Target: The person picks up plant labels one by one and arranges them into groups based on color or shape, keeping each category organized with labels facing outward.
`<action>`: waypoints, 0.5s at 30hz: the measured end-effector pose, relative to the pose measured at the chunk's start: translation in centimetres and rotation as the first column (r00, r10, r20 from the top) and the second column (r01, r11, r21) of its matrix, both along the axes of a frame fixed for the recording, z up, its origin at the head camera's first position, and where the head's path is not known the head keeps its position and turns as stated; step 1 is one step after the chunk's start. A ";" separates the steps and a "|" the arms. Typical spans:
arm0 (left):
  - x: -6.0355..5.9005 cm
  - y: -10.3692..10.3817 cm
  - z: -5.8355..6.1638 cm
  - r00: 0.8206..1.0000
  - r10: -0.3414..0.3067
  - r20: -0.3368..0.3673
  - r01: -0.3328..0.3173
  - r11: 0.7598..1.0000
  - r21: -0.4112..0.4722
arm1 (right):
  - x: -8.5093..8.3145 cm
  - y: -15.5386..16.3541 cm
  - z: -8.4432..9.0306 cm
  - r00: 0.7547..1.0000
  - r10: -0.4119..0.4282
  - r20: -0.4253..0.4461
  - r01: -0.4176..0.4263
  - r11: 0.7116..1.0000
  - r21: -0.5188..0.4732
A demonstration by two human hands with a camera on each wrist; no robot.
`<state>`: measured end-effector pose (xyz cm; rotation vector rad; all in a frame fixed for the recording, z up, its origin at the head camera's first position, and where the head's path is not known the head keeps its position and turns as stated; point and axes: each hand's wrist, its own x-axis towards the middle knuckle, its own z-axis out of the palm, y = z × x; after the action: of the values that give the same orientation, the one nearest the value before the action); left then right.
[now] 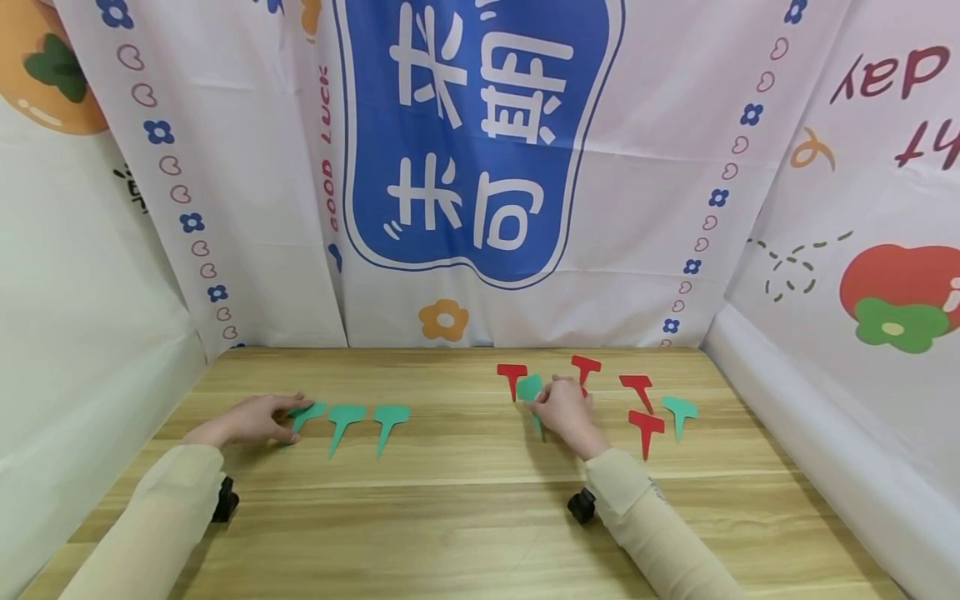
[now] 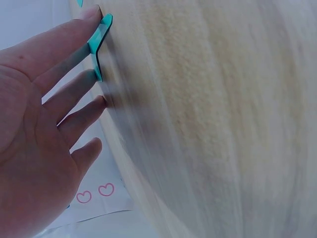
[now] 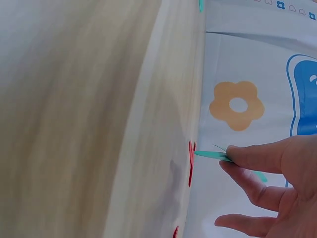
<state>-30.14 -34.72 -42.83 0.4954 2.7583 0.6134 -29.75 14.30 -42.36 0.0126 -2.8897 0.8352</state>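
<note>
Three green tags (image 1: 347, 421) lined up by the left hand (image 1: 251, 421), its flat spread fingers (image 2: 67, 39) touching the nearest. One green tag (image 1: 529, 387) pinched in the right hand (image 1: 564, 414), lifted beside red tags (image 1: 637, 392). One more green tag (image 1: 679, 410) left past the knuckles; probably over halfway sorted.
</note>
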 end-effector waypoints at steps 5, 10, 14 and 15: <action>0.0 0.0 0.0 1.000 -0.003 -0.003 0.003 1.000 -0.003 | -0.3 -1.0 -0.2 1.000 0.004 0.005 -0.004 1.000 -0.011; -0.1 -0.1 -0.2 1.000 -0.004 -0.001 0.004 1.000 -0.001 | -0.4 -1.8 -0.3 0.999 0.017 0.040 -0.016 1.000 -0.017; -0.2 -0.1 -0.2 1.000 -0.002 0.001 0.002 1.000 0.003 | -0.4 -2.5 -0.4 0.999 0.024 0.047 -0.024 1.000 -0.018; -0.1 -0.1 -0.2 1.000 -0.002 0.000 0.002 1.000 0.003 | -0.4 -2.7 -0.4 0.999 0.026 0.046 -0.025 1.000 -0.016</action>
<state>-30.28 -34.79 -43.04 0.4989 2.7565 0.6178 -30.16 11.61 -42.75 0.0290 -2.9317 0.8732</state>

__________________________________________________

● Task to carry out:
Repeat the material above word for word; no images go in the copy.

● Your solution:
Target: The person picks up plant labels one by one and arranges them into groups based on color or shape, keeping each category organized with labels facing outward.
`<action>`: waypoints, 0.5s at 30hz: the measured end-effector pose, relative to the pose measured at the chunk's start: translation in centimetres and rotation as the first column (r00, r10, r20 from the top) and the second column (r01, r11, r21) of its matrix, both along the axes of a frame fixed for the recording, z up, its origin at the head camera's first position, and where the head's path is not known the head keeps its position and turns as stated; step 1 is one step after the chunk's start. A ";" separates the steps and a "|" the arms. Typical spans:
arm0 (left):
  - x: -6.0355..5.9005 cm
  - y: -10.3692..10.3817 cm
  - z: -5.8355..6.1638 cm
  - r00: 0.8206..1.0000
  - r10: -0.3414..0.3067
  - r20: -0.3368..0.3673
  - r01: -0.3328..0.3173
  - r11: 0.7598..1.0000
  - r21: -0.4112..0.4722
arm1 (right):
  - x: -8.5093..8.3145 cm
  - y: -15.5386..16.3541 cm
  - z: -8.4432..9.0306 cm
  - r00: 0.7547..1.0000
  - r10: -0.4119..0.4282
  - r20: -0.4253..0.4461
  - r01: -0.4176..0.4263
  - r11: 0.7116..1.0000
  - r21: -0.5188..0.4732
A demonstration by two human hands with a camera on each wrist; no robot.
`<state>`: measured end-effector pose (xyz cm; rotation vector rad; all in a frame fixed for the recording, z up, its origin at the head camera's first position, and where the head's path is not known the head keeps its position and turns as stated; point and axes: each hand's wrist, its own x-axis towards the middle knuckle, its own z-axis out of the palm, y = z × x; after the action: of the values that give the same orientation, the one nearest the value before the action); left then right.
[now] 
[now] 
[now] 
<state>-30.14 -34.72 -42.83 0.4954 2.7583 0.6134 -29.75 14.30 -42.36 0.0126 -2.8897 0.8352</state>
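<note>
Three green tags (image 1: 347, 421) lined up by the left hand (image 1: 251, 421), its flat spread fingers (image 2: 67, 39) touching the nearest. One green tag (image 1: 529, 387) pinched in the right hand (image 1: 564, 414), lifted beside red tags (image 1: 637, 392). One more green tag (image 1: 679, 410) left past the knuckles; probably over halfway sorted.
</note>
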 end-effector waypoints at steps 5, 10, 14 and 15: <action>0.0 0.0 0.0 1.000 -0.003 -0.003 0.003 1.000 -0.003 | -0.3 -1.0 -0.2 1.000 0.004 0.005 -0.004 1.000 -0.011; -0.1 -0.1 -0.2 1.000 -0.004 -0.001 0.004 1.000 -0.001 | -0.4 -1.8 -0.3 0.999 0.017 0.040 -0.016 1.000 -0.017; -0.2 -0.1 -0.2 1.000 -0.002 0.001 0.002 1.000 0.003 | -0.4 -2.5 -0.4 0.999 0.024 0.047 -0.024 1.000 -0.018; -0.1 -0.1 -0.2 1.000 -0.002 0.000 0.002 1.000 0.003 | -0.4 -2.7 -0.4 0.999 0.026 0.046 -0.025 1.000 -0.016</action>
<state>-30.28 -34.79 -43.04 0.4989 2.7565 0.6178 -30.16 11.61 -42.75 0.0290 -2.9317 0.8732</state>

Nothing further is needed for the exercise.